As soon as the crypto industry gets the green light and understands the clear rules of the game, the process of technological innovation will accelerate many times over.

We are very pleased that the Biden administration has recognized the growing importance of the digital asset industry. This executive order is an important step towards building a robust regulatory environment in the United States. Innovation must always go hand in hand with safeguards,” said Sam Bankman-Fried, head of FTX

Mass adoption - the natural result of all previous processes - will make cryptocurrencies part of our daily lives.

At this stage, the US presidential decree does not contain any details.
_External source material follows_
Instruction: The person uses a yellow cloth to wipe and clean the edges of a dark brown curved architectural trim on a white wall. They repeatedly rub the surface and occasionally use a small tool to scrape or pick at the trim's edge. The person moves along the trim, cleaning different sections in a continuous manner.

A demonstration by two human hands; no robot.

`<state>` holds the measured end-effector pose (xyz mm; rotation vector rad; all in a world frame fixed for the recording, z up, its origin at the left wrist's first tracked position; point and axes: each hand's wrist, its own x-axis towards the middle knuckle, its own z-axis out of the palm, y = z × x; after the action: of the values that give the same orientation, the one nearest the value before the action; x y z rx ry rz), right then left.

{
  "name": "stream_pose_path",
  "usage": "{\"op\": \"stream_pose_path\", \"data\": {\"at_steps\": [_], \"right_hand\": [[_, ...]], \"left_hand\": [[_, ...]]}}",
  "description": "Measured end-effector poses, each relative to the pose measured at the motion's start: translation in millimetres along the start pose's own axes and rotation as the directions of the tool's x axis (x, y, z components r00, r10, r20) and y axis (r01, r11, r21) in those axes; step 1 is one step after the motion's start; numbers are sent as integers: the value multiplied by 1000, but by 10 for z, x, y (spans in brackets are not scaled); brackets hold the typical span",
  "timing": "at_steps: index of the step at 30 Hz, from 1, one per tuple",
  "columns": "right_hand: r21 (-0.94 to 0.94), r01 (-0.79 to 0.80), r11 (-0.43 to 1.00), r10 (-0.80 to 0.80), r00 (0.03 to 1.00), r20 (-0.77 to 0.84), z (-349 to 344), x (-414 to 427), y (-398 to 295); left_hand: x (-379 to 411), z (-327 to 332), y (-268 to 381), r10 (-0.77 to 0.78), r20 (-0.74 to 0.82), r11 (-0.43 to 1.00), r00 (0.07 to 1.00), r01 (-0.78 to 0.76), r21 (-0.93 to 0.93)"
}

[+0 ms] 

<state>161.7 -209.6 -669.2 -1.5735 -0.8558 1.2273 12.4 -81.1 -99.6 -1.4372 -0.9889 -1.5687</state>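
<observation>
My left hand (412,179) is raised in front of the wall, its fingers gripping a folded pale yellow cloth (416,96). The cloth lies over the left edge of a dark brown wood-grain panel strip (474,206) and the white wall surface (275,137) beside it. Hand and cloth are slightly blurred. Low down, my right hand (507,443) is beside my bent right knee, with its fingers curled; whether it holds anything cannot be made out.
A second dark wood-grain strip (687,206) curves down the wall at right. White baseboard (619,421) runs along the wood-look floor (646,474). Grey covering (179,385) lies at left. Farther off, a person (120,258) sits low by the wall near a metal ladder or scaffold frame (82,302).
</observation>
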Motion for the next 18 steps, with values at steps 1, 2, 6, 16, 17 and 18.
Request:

This is just an order for departments to deal with this issue. It says nothing about what position American regulators will ultimately take - stimulating or restrictive. The text of the decree contains many references to the risks and threats associated with cryptocurrencies. Obviously, the government will look for ways to neutralize them.

An old song on the topic let's study everything properly. The decree contains many controversial statements and discussions about how cryptocurrencies are used and how they affect the environment ... but ultimately this decree only applies to agencies under the control of the presidential administration, and the SEC and CFTC are independent bodies ... and they will determine the future crypto markets,” said Meltem Demirors, director of strategy at CoinShares.

Matt Meili, market strategist at Miller Tabak + Co, also notes a significant bias towards tighter regulation.

The presidential decree is rather vague. They still talk a lot about the need for restrictions on this asset class.”

By merging with the traditional financial system, cryptocurrencies will no longer be money “free from the interference and encroachment of the authorities and any third parties.” Freedom is the price to be paid for development and mass adoption.

This is neither good nor bad. It's just the way.